### Task description
From the records below, extract only the lines running from the line with "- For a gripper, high" to the line with "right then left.", both lines included, reproducing them exactly.

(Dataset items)
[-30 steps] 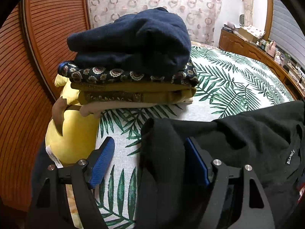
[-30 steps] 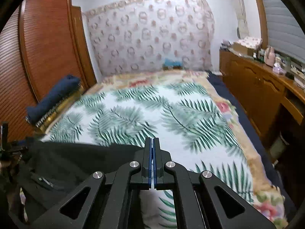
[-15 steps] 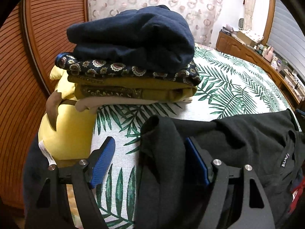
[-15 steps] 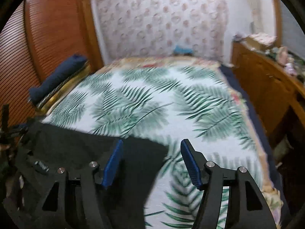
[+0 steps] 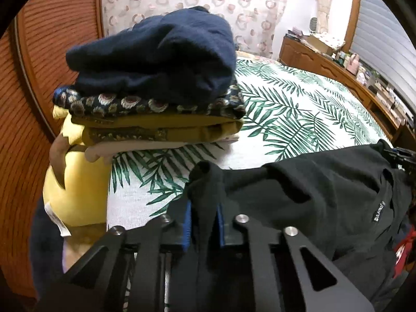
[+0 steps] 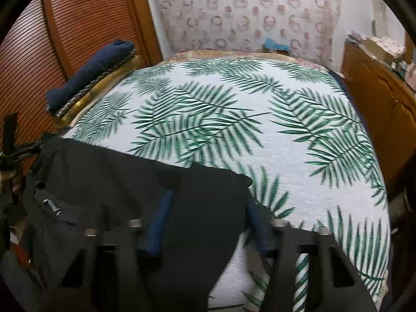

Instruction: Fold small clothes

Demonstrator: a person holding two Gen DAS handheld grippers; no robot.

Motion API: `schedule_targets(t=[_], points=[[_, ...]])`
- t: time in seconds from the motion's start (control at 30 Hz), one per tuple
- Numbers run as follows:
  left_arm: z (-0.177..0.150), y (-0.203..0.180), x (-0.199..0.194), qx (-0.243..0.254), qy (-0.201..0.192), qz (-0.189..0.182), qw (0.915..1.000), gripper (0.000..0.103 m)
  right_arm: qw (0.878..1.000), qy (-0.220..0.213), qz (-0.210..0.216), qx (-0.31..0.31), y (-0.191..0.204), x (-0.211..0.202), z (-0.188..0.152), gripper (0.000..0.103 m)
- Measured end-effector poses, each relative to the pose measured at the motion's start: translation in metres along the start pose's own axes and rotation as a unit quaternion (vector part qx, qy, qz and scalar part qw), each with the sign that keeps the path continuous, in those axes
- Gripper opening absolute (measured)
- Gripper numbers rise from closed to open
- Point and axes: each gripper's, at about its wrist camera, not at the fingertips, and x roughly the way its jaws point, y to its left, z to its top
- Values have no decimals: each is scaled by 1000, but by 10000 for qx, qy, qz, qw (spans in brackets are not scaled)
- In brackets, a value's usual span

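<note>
left wrist: low, close, faces clothes stack [image 5: 156, 83] upper left
right wrist: low, faces headboard wall [image 6: 247, 13]
shared: bed [image 6: 286, 156], black garment [image 5: 325, 189]

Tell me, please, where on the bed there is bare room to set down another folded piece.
The palm-leaf bedspread lies bare between the black garment and the far wall, across to the wooden cabinets. The wardrobe side is crowded by the folded stack.
</note>
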Motion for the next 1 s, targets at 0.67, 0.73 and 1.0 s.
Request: schedule_targets(t=[0.67,0.73,1.0], points=[[-3,-29,-249,-371,-2933,-546,9538,9,9711,-2353,-162,-358,49,-231,-35,11],[5,-34,-262,-268,-3084,-572,9492,9,9650,-2597,-204,-321,48,-256,-37,11],[34,-44,-293,-162,-3725,-638,9257,9,9401,-3315,-531,-588,59,-324,-45,11]])
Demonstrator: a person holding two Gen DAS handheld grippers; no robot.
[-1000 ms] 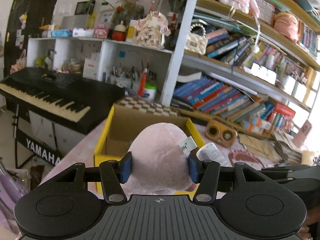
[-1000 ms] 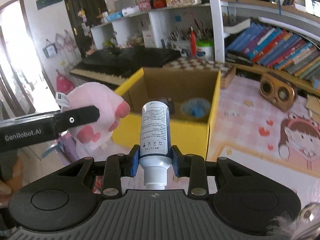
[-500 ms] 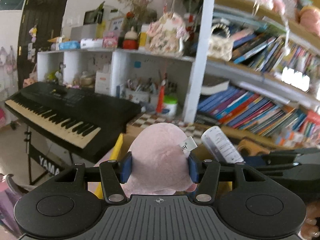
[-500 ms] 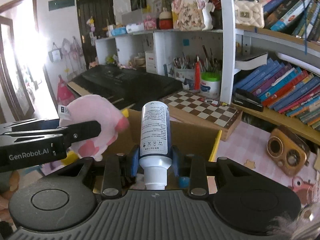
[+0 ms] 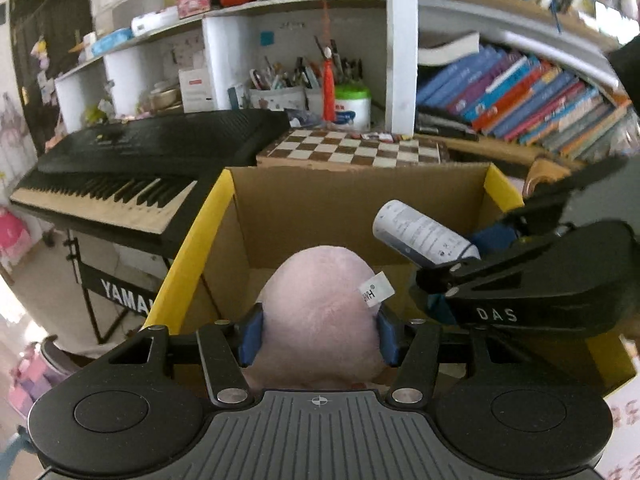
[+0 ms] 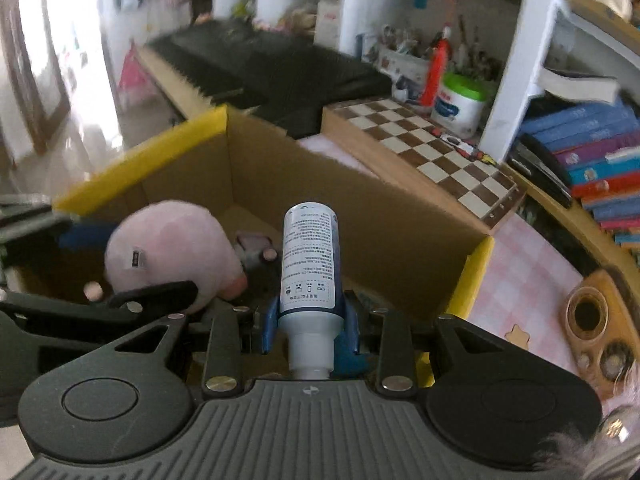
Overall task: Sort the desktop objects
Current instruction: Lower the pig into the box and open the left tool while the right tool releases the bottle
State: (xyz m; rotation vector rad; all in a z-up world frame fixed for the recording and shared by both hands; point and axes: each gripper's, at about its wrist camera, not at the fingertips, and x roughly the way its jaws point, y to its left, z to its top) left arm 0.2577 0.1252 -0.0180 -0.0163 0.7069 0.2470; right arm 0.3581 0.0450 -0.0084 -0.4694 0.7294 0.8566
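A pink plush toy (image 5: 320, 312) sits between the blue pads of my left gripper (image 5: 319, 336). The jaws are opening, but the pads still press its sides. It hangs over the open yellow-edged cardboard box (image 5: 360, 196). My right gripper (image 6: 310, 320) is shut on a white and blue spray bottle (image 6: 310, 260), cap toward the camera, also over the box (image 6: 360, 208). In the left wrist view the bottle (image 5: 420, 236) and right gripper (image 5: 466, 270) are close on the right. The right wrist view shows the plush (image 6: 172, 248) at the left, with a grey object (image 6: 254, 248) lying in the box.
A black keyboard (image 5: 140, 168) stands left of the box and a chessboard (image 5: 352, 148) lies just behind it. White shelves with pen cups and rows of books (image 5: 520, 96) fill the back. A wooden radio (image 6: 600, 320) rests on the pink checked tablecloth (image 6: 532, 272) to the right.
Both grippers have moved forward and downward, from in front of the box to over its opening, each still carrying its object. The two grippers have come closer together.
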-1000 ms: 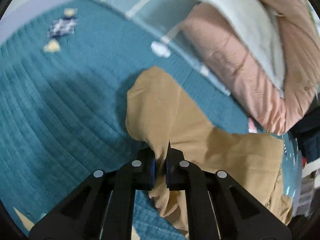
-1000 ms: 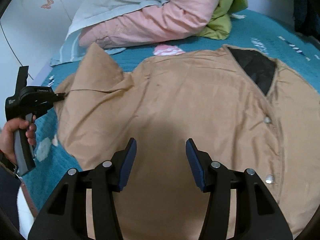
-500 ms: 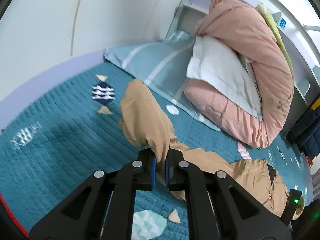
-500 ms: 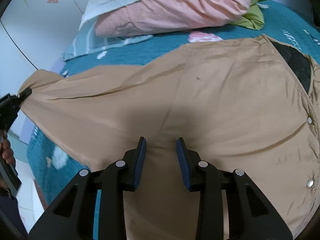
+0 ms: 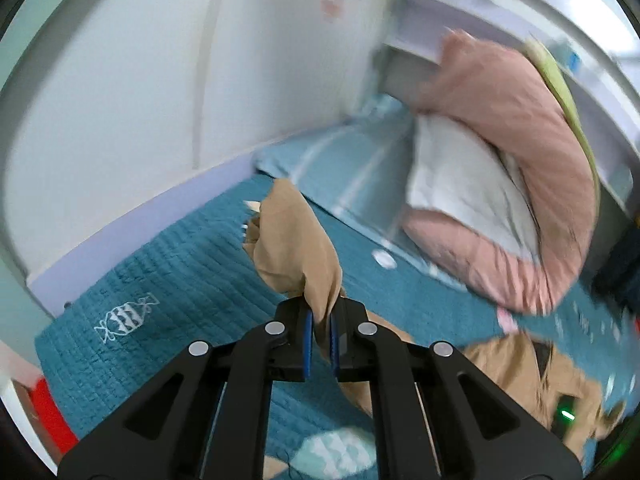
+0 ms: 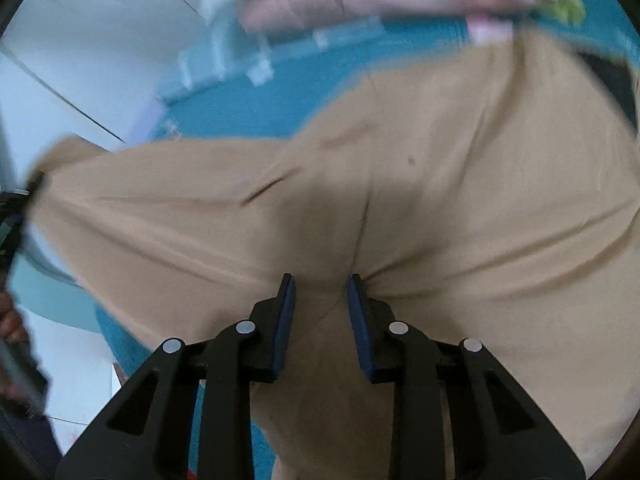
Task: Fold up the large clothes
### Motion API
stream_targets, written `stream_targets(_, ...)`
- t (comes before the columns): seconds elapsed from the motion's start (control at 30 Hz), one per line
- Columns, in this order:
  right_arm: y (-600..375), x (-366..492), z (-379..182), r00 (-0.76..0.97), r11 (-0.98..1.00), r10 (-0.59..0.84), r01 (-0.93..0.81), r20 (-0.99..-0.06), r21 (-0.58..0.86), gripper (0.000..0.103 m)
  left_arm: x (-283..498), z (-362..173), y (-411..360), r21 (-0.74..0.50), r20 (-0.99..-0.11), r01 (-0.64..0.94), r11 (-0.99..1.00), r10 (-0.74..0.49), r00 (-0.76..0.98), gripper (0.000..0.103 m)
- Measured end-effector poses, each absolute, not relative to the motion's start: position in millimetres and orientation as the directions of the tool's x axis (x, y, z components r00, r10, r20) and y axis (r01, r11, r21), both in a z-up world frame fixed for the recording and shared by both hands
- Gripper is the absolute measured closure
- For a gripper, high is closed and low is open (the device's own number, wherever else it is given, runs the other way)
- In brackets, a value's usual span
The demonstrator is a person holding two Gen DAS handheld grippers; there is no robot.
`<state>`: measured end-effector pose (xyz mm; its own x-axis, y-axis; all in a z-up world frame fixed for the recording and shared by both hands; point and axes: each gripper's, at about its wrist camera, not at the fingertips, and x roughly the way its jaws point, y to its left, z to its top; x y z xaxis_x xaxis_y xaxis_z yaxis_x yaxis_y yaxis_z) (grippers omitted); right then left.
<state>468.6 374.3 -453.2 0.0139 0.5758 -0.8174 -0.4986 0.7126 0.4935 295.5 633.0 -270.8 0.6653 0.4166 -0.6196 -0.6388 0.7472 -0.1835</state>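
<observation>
A large tan shirt (image 6: 440, 168) with a dark collar lining lies spread over a teal bedspread (image 5: 172, 280). My left gripper (image 5: 320, 320) is shut on the end of the shirt's sleeve (image 5: 296, 248) and holds it lifted above the bed. The sleeve stretches out to the left in the right wrist view (image 6: 120, 200). My right gripper (image 6: 320, 292) has its jaws narrowly apart with a bunched fold of the shirt's body between them. The left gripper (image 6: 16, 208) shows at the left edge of that view.
A pink duvet (image 5: 520, 152) with a white pillow (image 5: 456, 184) and a light blue striped sheet (image 5: 352, 172) is piled at the head of the bed. A white wall (image 5: 120, 100) runs along the bed's far side. A red object (image 5: 48, 408) shows at bottom left.
My left gripper has lifted the sleeve and pulled it outward, stretching it away from the shirt's body. My right gripper has closed down from wide open onto a fold of the shirt.
</observation>
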Motion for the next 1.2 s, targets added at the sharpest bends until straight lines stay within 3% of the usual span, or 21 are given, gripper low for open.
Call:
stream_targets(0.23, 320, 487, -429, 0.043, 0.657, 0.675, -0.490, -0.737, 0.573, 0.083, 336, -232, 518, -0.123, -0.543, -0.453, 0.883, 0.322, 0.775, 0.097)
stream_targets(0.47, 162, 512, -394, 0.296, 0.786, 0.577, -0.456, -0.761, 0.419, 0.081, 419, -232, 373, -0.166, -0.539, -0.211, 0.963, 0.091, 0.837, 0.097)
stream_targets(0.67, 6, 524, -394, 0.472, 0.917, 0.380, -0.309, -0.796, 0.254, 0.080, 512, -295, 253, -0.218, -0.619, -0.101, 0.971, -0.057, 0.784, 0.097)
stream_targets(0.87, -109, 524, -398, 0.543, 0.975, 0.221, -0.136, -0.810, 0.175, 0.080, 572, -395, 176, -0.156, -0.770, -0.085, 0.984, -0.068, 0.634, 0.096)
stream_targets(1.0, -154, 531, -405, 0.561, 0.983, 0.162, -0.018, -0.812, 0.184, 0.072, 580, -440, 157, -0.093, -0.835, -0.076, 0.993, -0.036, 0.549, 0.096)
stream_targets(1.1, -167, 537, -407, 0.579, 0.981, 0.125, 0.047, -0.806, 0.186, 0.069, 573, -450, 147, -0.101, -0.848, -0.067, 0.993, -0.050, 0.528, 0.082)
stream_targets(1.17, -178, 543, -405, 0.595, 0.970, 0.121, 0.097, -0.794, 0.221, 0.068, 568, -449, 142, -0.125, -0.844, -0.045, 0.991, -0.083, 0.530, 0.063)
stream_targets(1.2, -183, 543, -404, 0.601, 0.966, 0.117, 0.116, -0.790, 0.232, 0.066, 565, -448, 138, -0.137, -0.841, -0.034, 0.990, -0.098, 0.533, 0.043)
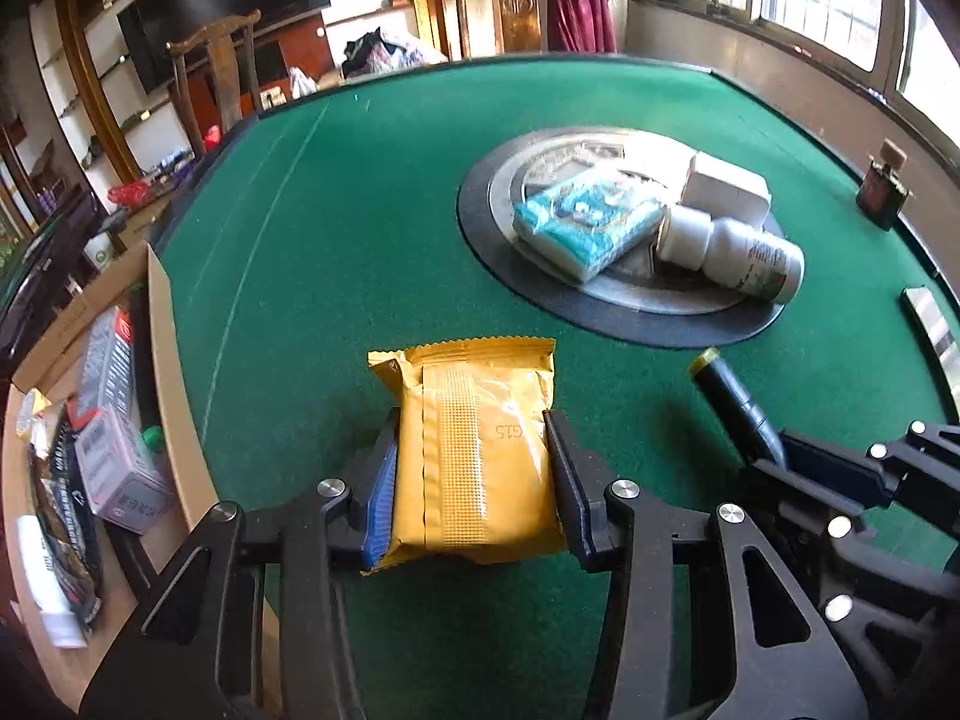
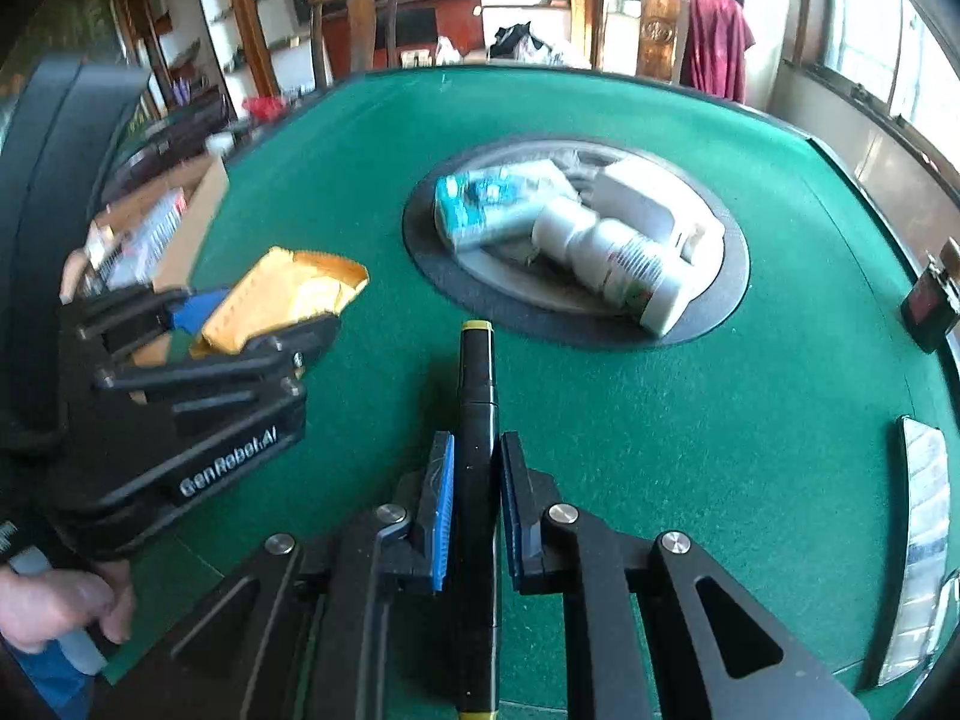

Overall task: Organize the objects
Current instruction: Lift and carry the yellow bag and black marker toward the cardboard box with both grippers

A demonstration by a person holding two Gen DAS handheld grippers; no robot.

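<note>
While both hands work over the green table (image 1: 360, 210), each tool carries one item, which suits a sort in which loose things are moved one at a time.

The left gripper (image 1: 474, 468) has its jaws on either side of a yellow foil packet (image 1: 480, 450), and both pads appear to press on its edges, so I judge it gripped. That packet sits on the near side of the round centre plate (image 1: 630, 312), between it and the cardboard box (image 1: 159, 324) at the table's left edge. The box already contains several packaged goods, so it is probably the destination.

The right gripper (image 2: 474, 504) is clamped tight on a black marker (image 2: 477, 396) with a yellow cap, held lengthwise along the fingers so it cannot roll; its tip points toward the centre plate.

On the plate lie four things: one teal tissue pack (image 1: 585, 219), one white bottle (image 1: 732, 252) on its side, one white box (image 1: 729, 186), and something flat beneath them that I cannot identify. Right of the plate, near the rim, stands one small dark bottle (image 1: 882, 192).
</note>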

### Finished task
- For a gripper, high is closed and low is open (the device's own number, wherever else it is given, runs the other way)
- In brackets, a value's usual span
The demonstrator is a person holding two Gen DAS handheld grippers; there is no robot.
`<state>`: measured end-effector pose (xyz mm; its own x-axis, y-axis; all in a z-up world frame fixed for the recording and shared by both hands; point and axes: each gripper's, at about its wrist camera, not at the fingertips, and x roughly the way its jaws point, y to its left, z to its top; x y z xaxis_x xaxis_y xaxis_z yaxis_x yaxis_y yaxis_z) (grippers omitted); right then left.

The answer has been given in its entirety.